NTDS'17 assignment 1: Collect and Analyze a Twitter Network

Effrosyni Simou, EPFL LTS4

Objective of Exercise

The aim of this exercise is to learn how to create your own, real network using data collected from the Internet and then to discover some properties of the collected network.

Resources

You might want to have a look at the following resources before starting:

1. Collect a Twitter Network

In order to collect data from Twitter you will need to generate access tokens. To do this you will need to register a client application with Twitter. Once you are done you should have your tokens. You can now create a credentials.ini file as follows:

[twitter]
consumer_key = YOUR-CONSUMER-KEY
consumer_secret = YOUR-CONSUMER-SECRET
access_token = YOUR-ACCESS-TOKEN
access_secret = YOUR-ACCESS-SECRET

In this way you will have this information readily available to you.


In [ ]:
%matplotlib inline

import random
import configparser
import matplotlib.pyplot as plt
import numpy as np
from pprint import pprint
import tweepy  # you will need to install tweepy first

In [ ]:
# Read the confidential token.
credentials = configparser.ConfigParser()
credentials.read('credentials.ini')

#authentication
auth = tweepy.OAuthHandler(credentials.get('twitter', 'consumer_key'), credentials.get('twitter', 'consumer_secret'))
auth.set_access_token(credentials.get('twitter', 'access_token'), credentials.get('twitter', 'access_secret'))

#construct API instance
#deal with rate limits and notify when delayed because of rate limits
api = tweepy.API(auth,wait_on_rate_limit=True, wait_on_rate_limit_notify=True)

Now you are all set up to start collecting data from Twitter!

In this exercise we will construct a network with the following logic:

1) We will chose a user_id in Twitter to be our first node.

2) We will find (some) of the users who are both following user_id and are being followed by user_id. From now on we will call such users "connections" of user_id. We will place these user ids in a list called first_nodes.
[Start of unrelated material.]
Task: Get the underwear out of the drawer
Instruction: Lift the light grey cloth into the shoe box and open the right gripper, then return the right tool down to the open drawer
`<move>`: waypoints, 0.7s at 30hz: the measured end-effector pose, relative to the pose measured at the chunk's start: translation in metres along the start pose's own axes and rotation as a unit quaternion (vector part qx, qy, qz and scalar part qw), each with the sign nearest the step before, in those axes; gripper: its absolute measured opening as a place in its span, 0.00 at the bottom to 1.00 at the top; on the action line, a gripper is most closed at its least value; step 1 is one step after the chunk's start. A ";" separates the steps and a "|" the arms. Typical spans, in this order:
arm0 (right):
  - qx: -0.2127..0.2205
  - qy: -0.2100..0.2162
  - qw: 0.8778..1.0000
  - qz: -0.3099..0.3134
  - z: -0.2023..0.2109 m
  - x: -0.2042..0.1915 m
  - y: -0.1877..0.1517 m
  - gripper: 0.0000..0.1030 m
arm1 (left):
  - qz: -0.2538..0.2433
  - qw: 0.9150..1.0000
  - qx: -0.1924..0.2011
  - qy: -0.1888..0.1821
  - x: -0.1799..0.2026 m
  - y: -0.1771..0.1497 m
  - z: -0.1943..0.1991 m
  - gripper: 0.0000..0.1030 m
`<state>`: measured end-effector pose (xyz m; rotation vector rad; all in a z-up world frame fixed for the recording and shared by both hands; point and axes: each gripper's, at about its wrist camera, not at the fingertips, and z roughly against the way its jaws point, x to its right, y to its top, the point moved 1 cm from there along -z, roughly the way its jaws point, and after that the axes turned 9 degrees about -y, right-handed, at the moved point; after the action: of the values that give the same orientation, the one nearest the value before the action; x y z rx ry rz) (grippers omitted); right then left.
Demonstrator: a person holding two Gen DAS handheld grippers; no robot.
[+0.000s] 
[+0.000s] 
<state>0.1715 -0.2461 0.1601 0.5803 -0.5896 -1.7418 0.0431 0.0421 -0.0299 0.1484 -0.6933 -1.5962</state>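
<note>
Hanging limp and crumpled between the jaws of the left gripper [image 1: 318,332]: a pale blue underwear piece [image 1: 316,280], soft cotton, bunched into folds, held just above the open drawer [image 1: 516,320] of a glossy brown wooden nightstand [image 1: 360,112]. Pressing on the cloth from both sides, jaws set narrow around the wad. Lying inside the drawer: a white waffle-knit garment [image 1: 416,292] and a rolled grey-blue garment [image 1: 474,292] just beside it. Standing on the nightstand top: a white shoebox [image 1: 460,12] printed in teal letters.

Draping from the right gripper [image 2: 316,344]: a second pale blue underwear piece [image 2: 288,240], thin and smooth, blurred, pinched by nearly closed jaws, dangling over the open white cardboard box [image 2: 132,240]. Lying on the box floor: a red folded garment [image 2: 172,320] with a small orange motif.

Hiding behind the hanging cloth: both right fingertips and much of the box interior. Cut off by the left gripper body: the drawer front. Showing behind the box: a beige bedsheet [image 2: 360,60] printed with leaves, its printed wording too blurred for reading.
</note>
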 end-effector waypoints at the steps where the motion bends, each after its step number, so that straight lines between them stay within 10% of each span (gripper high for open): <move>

3) For every node in the list first_nodes we will then find (some) of the users who are following and are being followed by this node (aka the connections of this node). The user ids collected in this step will be placed in a list called second_nodes.

4) The collection of the ids of all nodes (aka Twitter users) that we have collected so far will be placed in a list called all_nodes.

5) Since we have only collected a subset of all possible "connections" for our nodes we have to check if there are any remaining inner connections that we have missed.

The entire network is to be organized in a dictionary with entries that will have as key the Twitter id of the user (this is a number characterizing each user in Twitter) and as value the list of ids of his connections.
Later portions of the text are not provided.